Court of Criminal Appeals of Texas

March 1, 2017



          Keller, P.J., delivered the opinion of the Court in which Hervey, Alcala, Richardson, Yeary, Keel and Walker, JJ., joined. Keasler, J., concurred. Newell, J., dissented.

          Keller, P.J.

         Under the Private Security Act, people or entities that engage in certain private security businesses must have a license. Engaging in such a business without a license is a criminal offense. A subchapter of the Private Security Act contains a number of provisions that say the Act "does not apply to" certain classes of people, such as law enforcement personnel. We must determine whether these non-applicability provisions are exceptions that must be negated by the State in its charging instrument or are defenses that must initially be raised by the defendant.

         I. BACKGROUND

         Appellant acted as a security guard but had no license for doing so. He was charged with committing violations of the Private Security Act, in the Occupations Code. Each indictment alleged that appellant committed an offense by "act[ing] as a guard company, by engaging in the business of a guard on a contractual basis for another person . . . to prevent, observe, or detect unauthorized activity on private property without holding a license as a security services contractor."[1]Appellant filed motions to quash and to dismiss these indictments. One of his allegations was that each of the indictments failed to contain language negating statutory exceptions to the offense. The primary exception that appellant relied upon was that he was a law enforcement officer, but there are a dozen statutory provisions that he claimed created exceptions that the State was required to negate in the indictment. The trial court denied appellant's motions, and appellant was subsequently convicted.

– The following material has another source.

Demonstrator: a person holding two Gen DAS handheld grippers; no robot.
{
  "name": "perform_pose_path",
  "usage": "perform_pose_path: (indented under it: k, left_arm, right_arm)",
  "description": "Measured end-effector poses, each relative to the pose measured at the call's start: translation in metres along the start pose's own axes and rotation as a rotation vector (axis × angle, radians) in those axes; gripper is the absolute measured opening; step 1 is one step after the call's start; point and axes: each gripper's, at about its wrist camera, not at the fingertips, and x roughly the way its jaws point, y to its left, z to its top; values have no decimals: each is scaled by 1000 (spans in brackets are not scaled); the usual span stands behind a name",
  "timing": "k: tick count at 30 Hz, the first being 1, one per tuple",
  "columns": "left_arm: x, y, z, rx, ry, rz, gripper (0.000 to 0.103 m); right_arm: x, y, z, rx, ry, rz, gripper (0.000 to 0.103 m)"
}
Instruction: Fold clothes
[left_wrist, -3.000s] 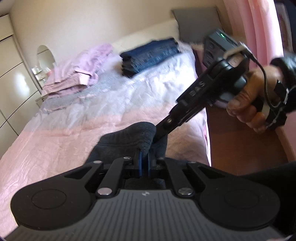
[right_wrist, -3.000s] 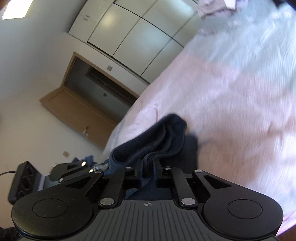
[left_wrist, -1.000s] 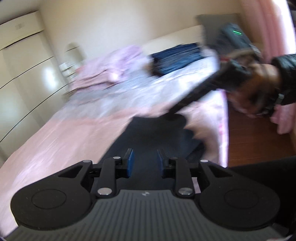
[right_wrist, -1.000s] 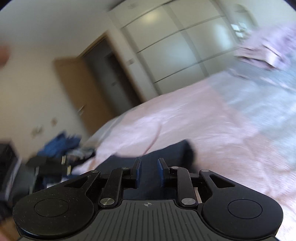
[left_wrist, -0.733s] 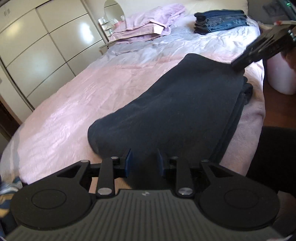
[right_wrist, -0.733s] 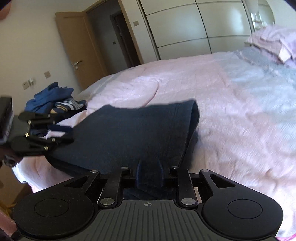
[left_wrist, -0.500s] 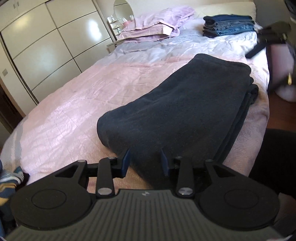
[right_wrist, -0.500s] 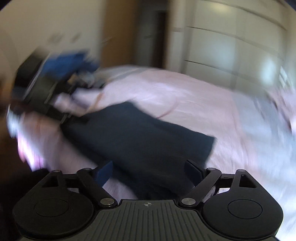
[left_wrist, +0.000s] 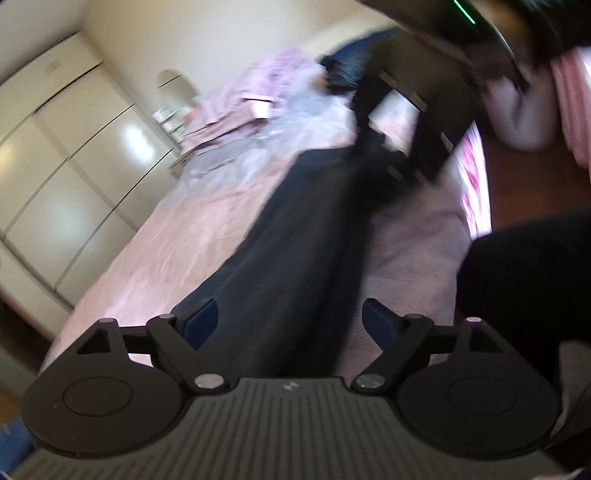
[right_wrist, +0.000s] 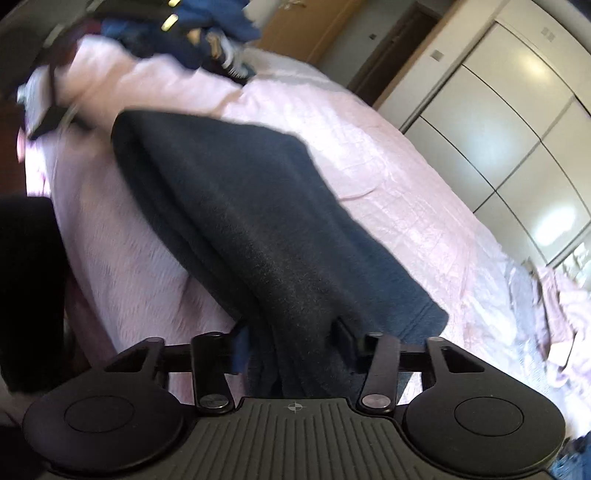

         On appeal, appellant again raised his claim that the indictments failed to negate applicable statutory exceptions. Relying indirectly on American Plant Food Corp. v. State, [2] the court of appeals held that an exception did not have to be pled in the charging instrument if (1) the exception was contained in a separate section from the provision stating the offense and (2) a prima facie case could be made without proof negating the exception.[3] The court of appeals focused on the law enforcement provision and stated that the exception was contained within a separate section from the section that stated the offense and, in fact, was contained within a separate subchapter titled "Exceptions."[4] Further, the court concluded that a prima facie case of acting as a security services contractor without a license could be made without proof that negated the law enforcement exception. Consequently, the court of appeals rejected appellant's contention, and it ultimately affirmed his conviction.[5]

         Appellant now argues that American Plant Food relied on the common law rule for when a statutory exception to an offense had to be negated in the State's pleading.[6] He contends that this common law rule was superseded by the enactment of Texas Penal Code § 2.02, which provides:

(a) An exception to an offense in this code is so labeled by the phrase: "It is an exception to the application of . . . ."
(b) The prosecuting attorney must negate the existence of an exception in the accusation charging commission of the offense and prove beyond a reasonable doubt that the defendant or defendant's conduct does not fall within the exception.
(c) This section does not affect exceptions applicable to offenses enacted prior to the effective date of this code.[7]

         If it were otherwise, he argues, then the provisions of Texas Penal Code § 46.15-providing that certain offenses for unlawfully carrying weapons do not apply to certain classes of people or in certain situations-would be mere defenses to prosecution rather than exceptions to criminal liability, and he contends that the legislature did not intend such a result. Appellant argues that the court of appeals's construction is problematic because it blurs the line between exceptions (which have to be negated in the charging instrument) and defenses (which must be raised by defensive evidence at trial). He contends that "[a]n exception to the law excludes a person from criminal liability under special circumstances, while a defense is an excuse to relieve a person of liability for violating a law."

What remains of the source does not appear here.